All of my e-books
are available for free through next Sunday, June 29. While they are all
free, the point here is to drum up some interest—reviews, buzz, future sales,
whatever—the agent can use to try to find a home for my series of Nick Forte
novels, which begins with A Small
Sacrifice. (Which, I may have mentioned, has been nominated for a Shamus
Award.)
So, why should you plunk down no dollars, but several hours
of your time, to read about a detective you never heard of before? I could go
through a bunch of elevator pitch marketing “sell the sizzle not the steak”
bullshit, or I could just step back and introduce him to you.
Here’s Chapter One of A
Small Sacrifice.
CHAPTER ONE
I wore my
good suit, the one that fit when I didn’t carry a gun. Visiting an old woman
with money didn’t require a weapon, even for me.
Shirley Mitchell hadn’t said much over the phone. It didn’t
take Mycroft Holmes to know what she wanted. Her son ran Mitchell Construction,
the best-known general contractor in the Chicagoland area. Doug’s notoriety
didn’t come from the business, not that Chicago’s construction industry lacked
for disrepute. Our conversation would likely focus on what made him unique.
I spent most of the drive north on
the Edens and US-41 to Lake City thinking of reasons not to take the job.
Shirley Mitchell would want me to right what she was sure was a wrong.
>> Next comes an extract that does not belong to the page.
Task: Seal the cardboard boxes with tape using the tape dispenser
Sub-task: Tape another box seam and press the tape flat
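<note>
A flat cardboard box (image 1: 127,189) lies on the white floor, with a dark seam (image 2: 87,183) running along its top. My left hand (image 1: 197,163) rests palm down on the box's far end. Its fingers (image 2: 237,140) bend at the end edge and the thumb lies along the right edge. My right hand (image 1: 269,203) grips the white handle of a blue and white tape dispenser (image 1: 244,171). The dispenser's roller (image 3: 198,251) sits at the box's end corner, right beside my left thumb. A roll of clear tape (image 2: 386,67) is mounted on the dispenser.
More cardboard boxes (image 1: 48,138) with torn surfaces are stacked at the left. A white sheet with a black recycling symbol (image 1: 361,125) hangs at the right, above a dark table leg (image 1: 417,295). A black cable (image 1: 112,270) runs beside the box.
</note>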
I had a
more mundane perception of a professional investigator’s job. The Thin Man can
go on crusades. I had child support payments to make.
A single cloud marred the brilliant
sunshine of the first truly warm day of spring. The cloud held steady on a line
between the sun and the gray stone house, kept there by cross winds off Lake
Michigan. Its shadow dripped like crepe from the corners of the roof. The gloom
seemed to breathe as my car’s approach altered my angle of vision.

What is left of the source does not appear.